• What is required:
Write out the listing below without alteration, omitting its pictures.

• Provided information:

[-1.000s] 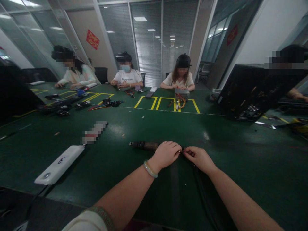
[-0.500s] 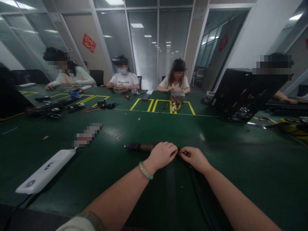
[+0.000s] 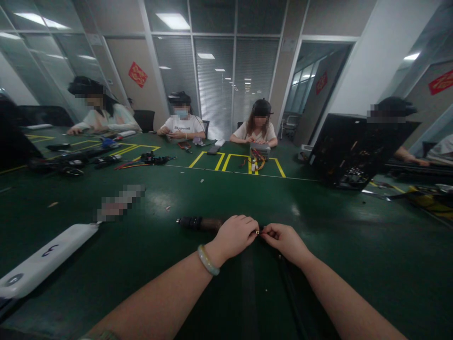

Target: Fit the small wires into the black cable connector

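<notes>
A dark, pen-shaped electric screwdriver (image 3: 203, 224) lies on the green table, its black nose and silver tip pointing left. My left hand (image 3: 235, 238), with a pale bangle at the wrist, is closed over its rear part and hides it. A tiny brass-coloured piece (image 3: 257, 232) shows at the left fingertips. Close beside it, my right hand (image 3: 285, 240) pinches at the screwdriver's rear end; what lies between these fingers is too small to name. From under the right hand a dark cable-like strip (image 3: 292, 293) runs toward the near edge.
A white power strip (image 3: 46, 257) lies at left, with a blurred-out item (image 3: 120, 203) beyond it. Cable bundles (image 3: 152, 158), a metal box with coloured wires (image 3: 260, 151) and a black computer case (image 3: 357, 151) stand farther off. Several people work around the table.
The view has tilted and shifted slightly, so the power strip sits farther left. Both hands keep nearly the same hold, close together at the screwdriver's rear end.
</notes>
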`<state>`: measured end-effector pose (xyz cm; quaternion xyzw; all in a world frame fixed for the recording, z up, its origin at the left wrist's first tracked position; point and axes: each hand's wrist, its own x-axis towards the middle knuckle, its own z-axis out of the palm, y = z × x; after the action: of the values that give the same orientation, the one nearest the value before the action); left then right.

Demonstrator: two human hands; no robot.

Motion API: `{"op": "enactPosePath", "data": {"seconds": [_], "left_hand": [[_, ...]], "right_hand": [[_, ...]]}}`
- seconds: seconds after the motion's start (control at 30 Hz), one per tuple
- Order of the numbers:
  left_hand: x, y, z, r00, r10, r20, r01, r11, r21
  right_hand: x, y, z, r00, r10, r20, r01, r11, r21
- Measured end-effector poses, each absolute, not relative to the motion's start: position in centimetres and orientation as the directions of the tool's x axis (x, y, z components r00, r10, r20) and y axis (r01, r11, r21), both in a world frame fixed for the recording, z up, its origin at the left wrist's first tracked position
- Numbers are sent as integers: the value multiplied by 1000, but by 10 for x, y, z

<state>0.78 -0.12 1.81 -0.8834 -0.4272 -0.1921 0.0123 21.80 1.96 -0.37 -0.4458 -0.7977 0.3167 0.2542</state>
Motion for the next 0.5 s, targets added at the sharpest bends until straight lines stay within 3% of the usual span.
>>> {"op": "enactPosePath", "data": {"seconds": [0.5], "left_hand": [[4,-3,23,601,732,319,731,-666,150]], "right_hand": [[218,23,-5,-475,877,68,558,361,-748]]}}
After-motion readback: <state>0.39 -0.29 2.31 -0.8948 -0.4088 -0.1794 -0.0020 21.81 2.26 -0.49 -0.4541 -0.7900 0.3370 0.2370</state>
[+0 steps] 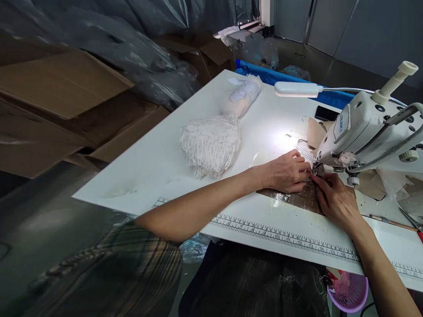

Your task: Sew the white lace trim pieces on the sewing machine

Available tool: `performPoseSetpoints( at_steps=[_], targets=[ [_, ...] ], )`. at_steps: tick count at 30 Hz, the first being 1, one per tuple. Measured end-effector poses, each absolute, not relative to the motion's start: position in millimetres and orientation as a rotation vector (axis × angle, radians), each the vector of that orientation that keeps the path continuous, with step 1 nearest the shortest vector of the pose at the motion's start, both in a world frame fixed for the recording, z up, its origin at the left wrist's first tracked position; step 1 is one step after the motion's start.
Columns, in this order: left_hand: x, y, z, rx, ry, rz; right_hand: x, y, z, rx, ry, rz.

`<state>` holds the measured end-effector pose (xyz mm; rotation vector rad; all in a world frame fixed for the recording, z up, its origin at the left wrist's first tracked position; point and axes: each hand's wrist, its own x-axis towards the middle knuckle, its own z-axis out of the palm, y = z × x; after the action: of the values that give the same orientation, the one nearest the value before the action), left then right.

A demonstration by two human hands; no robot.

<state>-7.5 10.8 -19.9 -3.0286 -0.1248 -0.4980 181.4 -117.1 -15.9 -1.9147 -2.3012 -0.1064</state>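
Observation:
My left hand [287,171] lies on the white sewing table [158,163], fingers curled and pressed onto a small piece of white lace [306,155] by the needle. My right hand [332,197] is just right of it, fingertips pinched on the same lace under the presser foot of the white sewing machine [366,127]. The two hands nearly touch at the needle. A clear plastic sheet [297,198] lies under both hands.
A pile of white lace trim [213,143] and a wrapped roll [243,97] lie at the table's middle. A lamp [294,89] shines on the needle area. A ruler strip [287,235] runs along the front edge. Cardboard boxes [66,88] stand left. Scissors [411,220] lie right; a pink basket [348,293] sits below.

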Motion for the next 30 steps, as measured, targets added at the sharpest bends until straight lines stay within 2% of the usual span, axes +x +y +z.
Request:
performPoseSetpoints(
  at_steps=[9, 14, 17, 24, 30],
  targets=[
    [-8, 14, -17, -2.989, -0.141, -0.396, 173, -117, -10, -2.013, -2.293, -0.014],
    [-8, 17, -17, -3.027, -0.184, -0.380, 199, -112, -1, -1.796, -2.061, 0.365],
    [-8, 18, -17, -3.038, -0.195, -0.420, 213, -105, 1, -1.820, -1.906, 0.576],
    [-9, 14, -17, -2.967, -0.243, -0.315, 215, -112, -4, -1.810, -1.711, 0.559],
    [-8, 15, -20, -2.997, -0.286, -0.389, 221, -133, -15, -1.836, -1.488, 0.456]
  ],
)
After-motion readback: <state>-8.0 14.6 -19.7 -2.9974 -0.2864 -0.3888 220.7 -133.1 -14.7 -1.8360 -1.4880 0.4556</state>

• Result:
[-1.000s] 
[-0.500s] 
[+0.000s] 

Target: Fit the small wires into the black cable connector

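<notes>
A dark, pen-shaped electric screwdriver (image 3: 203, 224) lies on the green table, its black nose and silver tip pointing left. My left hand (image 3: 235, 238), with a pale bangle at the wrist, is closed over its rear part and hides it. A tiny brass-coloured piece (image 3: 257, 232) shows at the left fingertips. Close beside it, my right hand (image 3: 285, 240) pinches at the screwdriver's rear end; what lies between these fingers is too small to name. From under the right hand a dark cable-like strip (image 3: 292, 293) runs toward the near edge.
A white power strip (image 3: 46, 257) lies at left, with a blurred-out item (image 3: 120, 203) beyond it. Cable bundles (image 3: 152, 158), a metal box with coloured wires (image 3: 260, 151) and a black computer case (image 3: 357, 151) stand farther off. Several people work around the table.
The view has tilted and shifted slightly, so the power strip sits farther left. Both hands keep nearly the same hold, close together at the screwdriver's rear end.
</notes>
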`<state>`: measured end-effector pose (xyz cm; quaternion xyzw; all in a world frame fixed for the recording, z up, its origin at the left wrist's first tracked position; point and axes: each hand's wrist, its own x-axis towards the middle knuckle, its own z-axis out of the palm, y = z × x; after the action: of the values that give the same orientation, the one nearest the value before the action); left then right.

Demonstrator: two human hands; no robot.

Motion API: `{"op": "enactPosePath", "data": {"seconds": [_], "left_hand": [[_, ...]], "right_hand": [[_, ...]]}}`
- seconds: seconds after the motion's start (control at 30 Hz), one per tuple
- Order of the numbers:
  left_hand: x, y, z, r00, r10, r20, r01, r11, r21
  right_hand: x, y, z, r00, r10, r20, r01, r11, r21
- Measured end-effector poses, each absolute, not relative to the motion's start: position in centimetres and orientation as the directions of the tool's x axis (x, y, z components r00, r10, r20) and y axis (r01, r11, r21), both in a world frame fixed for the recording, z up, its origin at the left wrist's first tracked position
- Numbers are sent as integers: the value multiplied by 1000, but by 10 for x, y, z

<state>0.78 -0.12 1.81 -0.8834 -0.4272 -0.1921 0.0123 21.80 1.96 -0.37 -0.4458 -0.7977 0.3167 0.2542</state>
Motion for the next 0.5 s, targets added at the sharpest bends until straight lines stay within 3% of the usual span.
>>> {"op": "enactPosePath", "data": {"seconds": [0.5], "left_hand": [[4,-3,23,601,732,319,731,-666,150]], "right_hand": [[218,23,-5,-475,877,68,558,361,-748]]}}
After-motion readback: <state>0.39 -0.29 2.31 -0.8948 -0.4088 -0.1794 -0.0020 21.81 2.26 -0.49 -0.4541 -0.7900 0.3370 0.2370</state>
[+0 steps] 

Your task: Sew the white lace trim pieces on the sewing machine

Available tool: `performPoseSetpoints( at_steps=[_], targets=[ [_, ...] ], )`. at_steps: tick count at 30 Hz, the first being 1, one per tuple. Measured end-effector poses, each absolute, not relative to the motion's start: position in millimetres and orientation as a rotation vector (axis × angle, radians), each the vector of that orientation that keeps the path continuous, with step 1 nearest the shortest vector of the pose at the motion's start, both in a world frame fixed for the recording, z up, its origin at the left wrist's first tracked position; step 1 is one step after the motion's start.
Columns, in this order: left_hand: x, y, z, rx, ry, rz; right_hand: x, y, z, rx, ry, rz.

`<state>` holds the measured end-effector pose (xyz mm; rotation vector rad; all in a world frame fixed for the recording, z up, its origin at the left wrist's first tracked position; point and axes: each hand's wrist, its own x-axis towards the middle knuckle, its own z-axis out of the palm, y = z × x; after the action: of the values that give the same orientation, the one nearest the value before the action), left then right.

A demonstration by two human hands; no robot.

<state>-7.5 10.8 -19.9 -3.0286 -0.1248 -0.4980 181.4 -117.1 -15.9 -1.9147 -2.3012 -0.1064</state>
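Observation:
My left hand [287,171] lies on the white sewing table [158,163], fingers curled and pressed onto a small piece of white lace [306,155] by the needle. My right hand [332,197] is just right of it, fingertips pinched on the same lace under the presser foot of the white sewing machine [366,127]. The two hands nearly touch at the needle. A clear plastic sheet [297,198] lies under both hands.
A pile of white lace trim [213,143] and a wrapped roll [243,97] lie at the table's middle. A lamp [294,89] shines on the needle area. A ruler strip [287,235] runs along the front edge. Cardboard boxes [66,88] stand left. Scissors [411,220] lie right; a pink basket [348,293] sits below.
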
Motion for the next 30 steps, as measured, targets added at the sharpest bends until straight lines stay within 2% of the usual span, axes +x +y +z.
Request:
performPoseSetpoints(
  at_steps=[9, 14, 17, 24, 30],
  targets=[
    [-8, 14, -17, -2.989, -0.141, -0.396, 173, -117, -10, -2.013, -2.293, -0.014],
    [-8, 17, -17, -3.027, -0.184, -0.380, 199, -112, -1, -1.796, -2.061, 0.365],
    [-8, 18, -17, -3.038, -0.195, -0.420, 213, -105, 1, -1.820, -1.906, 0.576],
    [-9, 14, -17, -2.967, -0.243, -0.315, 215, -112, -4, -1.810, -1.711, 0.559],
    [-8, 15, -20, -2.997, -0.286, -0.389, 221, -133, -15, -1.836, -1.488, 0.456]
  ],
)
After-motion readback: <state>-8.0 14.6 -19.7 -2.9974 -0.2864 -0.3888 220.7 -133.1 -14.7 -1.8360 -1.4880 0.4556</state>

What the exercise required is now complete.